[Dataset entries]
════════════════

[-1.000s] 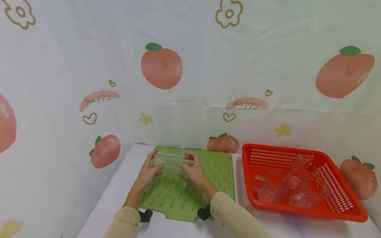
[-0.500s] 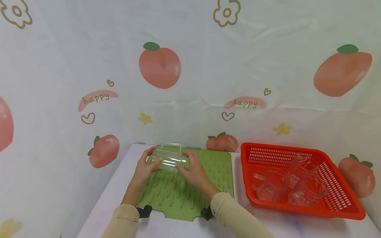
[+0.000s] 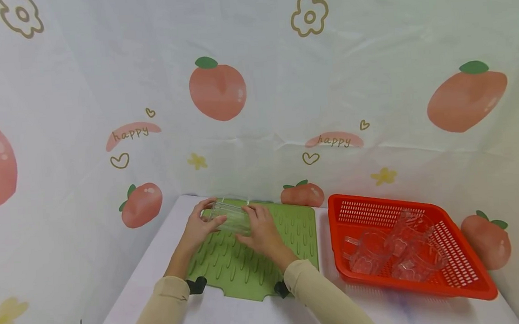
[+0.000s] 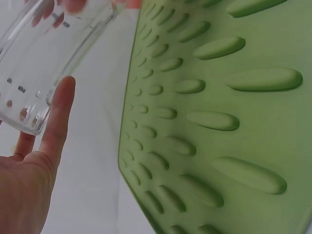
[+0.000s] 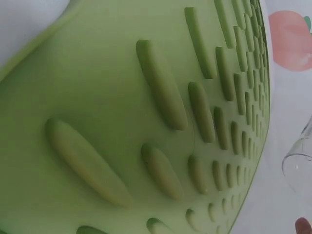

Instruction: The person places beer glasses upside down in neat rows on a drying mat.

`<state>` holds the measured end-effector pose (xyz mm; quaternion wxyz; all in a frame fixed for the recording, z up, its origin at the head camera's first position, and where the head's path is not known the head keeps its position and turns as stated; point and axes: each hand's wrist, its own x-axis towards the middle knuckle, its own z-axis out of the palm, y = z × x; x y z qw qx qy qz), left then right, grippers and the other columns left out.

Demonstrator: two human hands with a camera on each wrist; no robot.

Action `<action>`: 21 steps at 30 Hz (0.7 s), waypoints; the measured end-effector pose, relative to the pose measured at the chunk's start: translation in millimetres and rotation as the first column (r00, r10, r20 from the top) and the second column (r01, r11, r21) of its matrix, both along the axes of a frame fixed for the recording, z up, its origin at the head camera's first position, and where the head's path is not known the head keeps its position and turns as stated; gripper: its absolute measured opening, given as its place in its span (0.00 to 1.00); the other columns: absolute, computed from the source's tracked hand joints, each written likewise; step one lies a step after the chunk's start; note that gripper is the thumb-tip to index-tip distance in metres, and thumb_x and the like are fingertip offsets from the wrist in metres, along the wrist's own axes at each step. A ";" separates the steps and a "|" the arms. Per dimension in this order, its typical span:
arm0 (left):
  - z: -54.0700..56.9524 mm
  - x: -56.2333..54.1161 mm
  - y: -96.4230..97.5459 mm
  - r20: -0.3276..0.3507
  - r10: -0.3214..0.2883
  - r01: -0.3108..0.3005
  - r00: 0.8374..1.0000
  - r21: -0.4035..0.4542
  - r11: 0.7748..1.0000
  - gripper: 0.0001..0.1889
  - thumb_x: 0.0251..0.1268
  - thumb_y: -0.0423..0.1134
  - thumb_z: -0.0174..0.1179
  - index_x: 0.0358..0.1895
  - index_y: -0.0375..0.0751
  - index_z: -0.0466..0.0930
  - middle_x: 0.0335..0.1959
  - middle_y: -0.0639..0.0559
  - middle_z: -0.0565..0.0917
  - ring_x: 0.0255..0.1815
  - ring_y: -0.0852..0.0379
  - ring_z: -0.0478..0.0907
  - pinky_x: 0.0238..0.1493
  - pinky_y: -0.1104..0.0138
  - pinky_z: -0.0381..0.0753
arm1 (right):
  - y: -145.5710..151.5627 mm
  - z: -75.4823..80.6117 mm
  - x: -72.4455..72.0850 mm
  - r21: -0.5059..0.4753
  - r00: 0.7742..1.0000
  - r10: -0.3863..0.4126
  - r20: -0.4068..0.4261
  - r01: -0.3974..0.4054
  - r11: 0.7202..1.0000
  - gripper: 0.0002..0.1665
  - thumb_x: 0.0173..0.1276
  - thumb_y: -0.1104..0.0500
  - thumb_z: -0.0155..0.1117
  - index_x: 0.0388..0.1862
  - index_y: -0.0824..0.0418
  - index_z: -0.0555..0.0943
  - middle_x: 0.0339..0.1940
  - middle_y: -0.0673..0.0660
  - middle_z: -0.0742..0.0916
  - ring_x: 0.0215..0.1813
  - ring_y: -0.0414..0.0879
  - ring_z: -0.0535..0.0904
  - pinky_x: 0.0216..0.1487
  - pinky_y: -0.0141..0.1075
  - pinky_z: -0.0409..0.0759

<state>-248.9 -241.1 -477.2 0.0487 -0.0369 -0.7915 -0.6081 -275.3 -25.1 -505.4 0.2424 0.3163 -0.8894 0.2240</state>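
Observation:
A clear ribbed mug (image 3: 231,218) is held on its side above the green mat, its handle on the far side. My left hand (image 3: 202,224) grips its left end, thumb along the near side. At the right end, my right hand (image 3: 263,231) holds it between fingers and thumb. In the left wrist view the thumb of the left hand (image 4: 41,161) lies against the see-through wall of the mug (image 4: 29,63). Only a fingertip (image 5: 303,226) of the right hand and part of the mug (image 5: 300,168) show in the right wrist view.
The green ridged mat (image 3: 231,269) lies on the white table (image 3: 150,285). To its right stands a red perforated basket (image 3: 336,227) with several clear mugs (image 3: 371,249) inside. A printed cloth (image 3: 264,106) hangs behind the table.
The mug has rolled about its length between my hands, its handle rising and then tipping back to the far side. My right thumb has slid lower; both hands stay over the mat.

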 end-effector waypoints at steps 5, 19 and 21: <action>1.5 -1.0 0.6 -0.022 -0.008 0.006 1.000 -0.083 0.997 0.36 0.66 0.46 0.70 0.75 0.49 0.65 0.72 0.37 0.63 0.55 0.43 0.76 0.46 0.53 0.88 | -6.8 4.0 1.6 0.113 0.996 -0.071 0.046 0.066 0.991 0.54 0.56 0.39 0.80 0.74 0.59 0.68 0.66 0.60 0.77 0.64 0.56 0.73 0.61 0.50 0.78; 11.4 -0.7 -19.8 0.085 -0.059 0.079 0.995 -0.256 0.963 0.34 0.84 0.58 0.38 0.81 0.39 0.56 0.80 0.34 0.56 0.78 0.31 0.58 0.76 0.36 0.61 | -6.9 6.4 -1.0 0.030 0.986 -0.115 0.121 0.112 0.993 0.48 0.52 0.45 0.82 0.70 0.56 0.73 0.59 0.57 0.81 0.53 0.57 0.76 0.48 0.46 0.69; 8.3 -3.3 -26.5 0.120 -0.024 0.063 0.992 -0.326 0.943 0.36 0.84 0.60 0.36 0.81 0.37 0.55 0.81 0.32 0.55 0.82 0.31 0.50 0.79 0.35 0.52 | -6.3 6.6 -1.9 0.022 0.989 -0.109 0.099 0.108 0.994 0.47 0.52 0.45 0.82 0.69 0.55 0.73 0.57 0.57 0.82 0.51 0.56 0.77 0.48 0.45 0.70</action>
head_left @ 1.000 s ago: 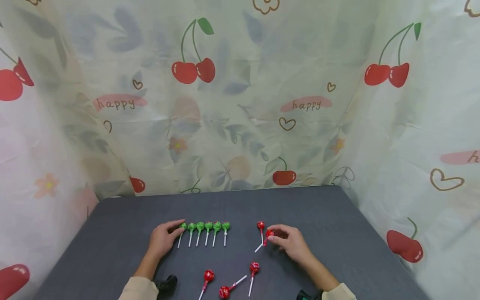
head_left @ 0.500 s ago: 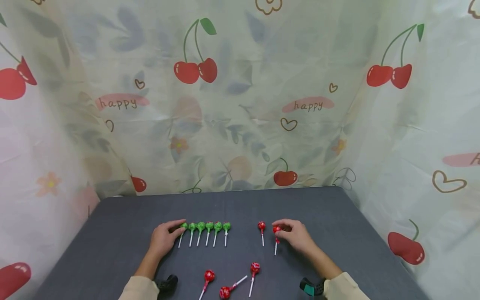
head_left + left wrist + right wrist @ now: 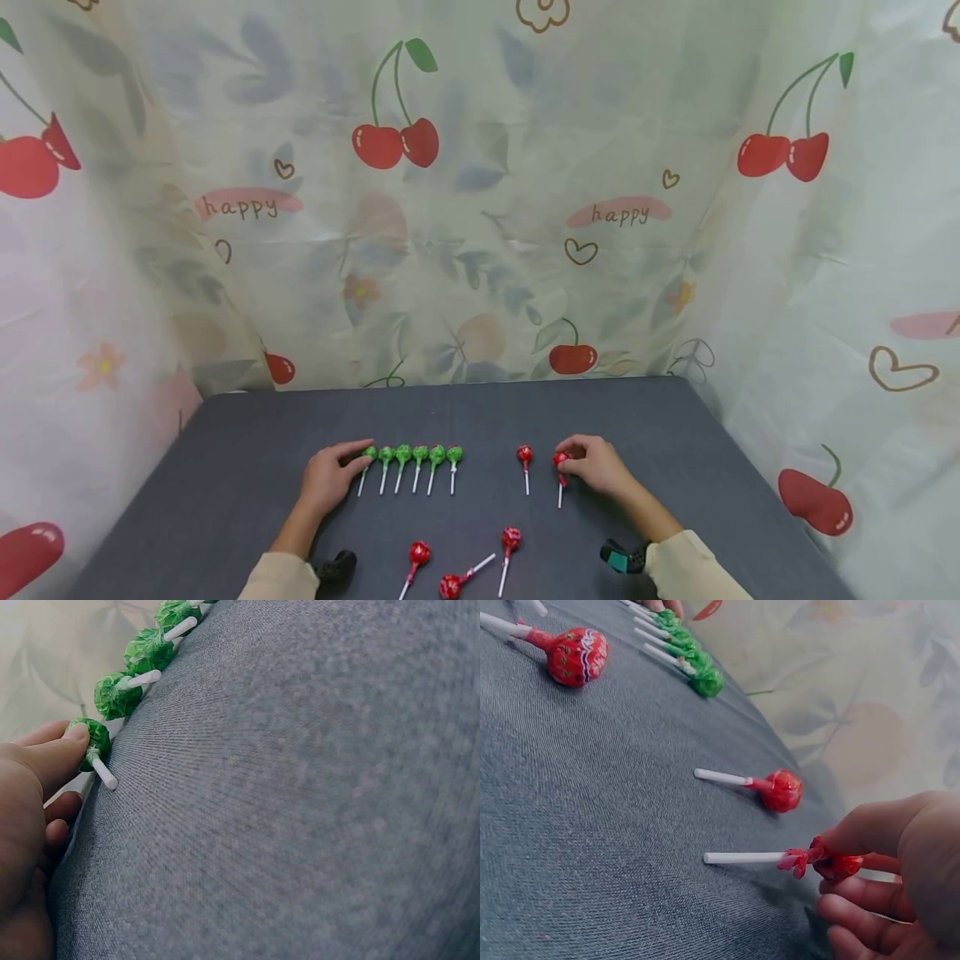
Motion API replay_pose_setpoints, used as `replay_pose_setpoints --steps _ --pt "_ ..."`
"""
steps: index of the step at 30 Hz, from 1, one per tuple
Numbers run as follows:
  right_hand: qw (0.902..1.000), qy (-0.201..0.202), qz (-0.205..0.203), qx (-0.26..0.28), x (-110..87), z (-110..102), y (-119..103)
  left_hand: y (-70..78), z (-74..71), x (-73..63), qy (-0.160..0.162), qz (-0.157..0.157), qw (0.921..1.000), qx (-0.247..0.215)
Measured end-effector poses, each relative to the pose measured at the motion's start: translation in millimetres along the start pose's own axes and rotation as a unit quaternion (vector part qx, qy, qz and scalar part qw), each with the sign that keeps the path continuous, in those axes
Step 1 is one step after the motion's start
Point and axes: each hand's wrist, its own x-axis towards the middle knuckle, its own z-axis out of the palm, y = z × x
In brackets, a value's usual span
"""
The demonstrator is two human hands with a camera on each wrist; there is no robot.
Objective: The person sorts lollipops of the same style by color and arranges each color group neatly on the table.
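In the head view my left hand (image 3: 327,477) pinches the head of the leftmost green lollipop (image 3: 94,742), thumb on its wrapper in the left wrist view. Several more green lollipops (image 3: 420,452) stretch rightward from it in a row, sticks toward me. Over on the right, my right hand (image 3: 597,467) holds a red lollipop (image 3: 840,866) by its wrapped head, between thumb and fingers. Its white stick points toward me. Just left of it lies another red lollipop (image 3: 781,790), apart from the held one and roughly parallel to it.
Closer to me on the dark grey cloth (image 3: 262,442) lie three red lollipops: one on the left (image 3: 419,552), one with its stick pointing up and right (image 3: 450,586), and one on the right (image 3: 511,539). A cherry-patterned curtain (image 3: 480,208) hangs behind and at both sides.
My right hand has moved rightward with the red lollipop, away from the other red one, which it overlapped earlier. Its stick has swung to point toward me. The left hand stays put.
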Motion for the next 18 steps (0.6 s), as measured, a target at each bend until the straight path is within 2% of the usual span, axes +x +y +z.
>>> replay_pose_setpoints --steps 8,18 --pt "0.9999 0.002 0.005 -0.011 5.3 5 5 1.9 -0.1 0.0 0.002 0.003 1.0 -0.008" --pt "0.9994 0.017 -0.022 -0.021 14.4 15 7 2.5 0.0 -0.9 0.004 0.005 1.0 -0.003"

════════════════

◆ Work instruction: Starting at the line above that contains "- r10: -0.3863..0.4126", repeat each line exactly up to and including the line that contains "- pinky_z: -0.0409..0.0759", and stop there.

◆ Exercise output:
  - r10: -0.3863..0.4126
  - r20: -0.4068..0.4261
  - r01: -0.3974..0.4054
  - r11: 0.7202..1.0000
  - gripper: 0.0002..0.1665
  - thumb_x: 0.0173..0.1276
  - thumb_y: -0.1104..0.0500
  - thumb_z: -0.0155..0.1117
  - index_x: 0.0388..0.1862
  - index_y: -0.0824..0.0418
  - index_z: -0.0555..0.0943
  - middle_x: 0.0339..0.1940
  - middle_y: -0.0673..0.0660
  - middle_z: -0.0742..0.0916
  - ring_x: 0.0215..0.1813
  - ring_y: -0.0414..0.0879
  - ring_z: -0.0535..0.0904
  - pinky_x: 0.0216..0.1487
  - pinky_y: -0.0141..0.1075
  - pinky_z: -0.0409..0.0759

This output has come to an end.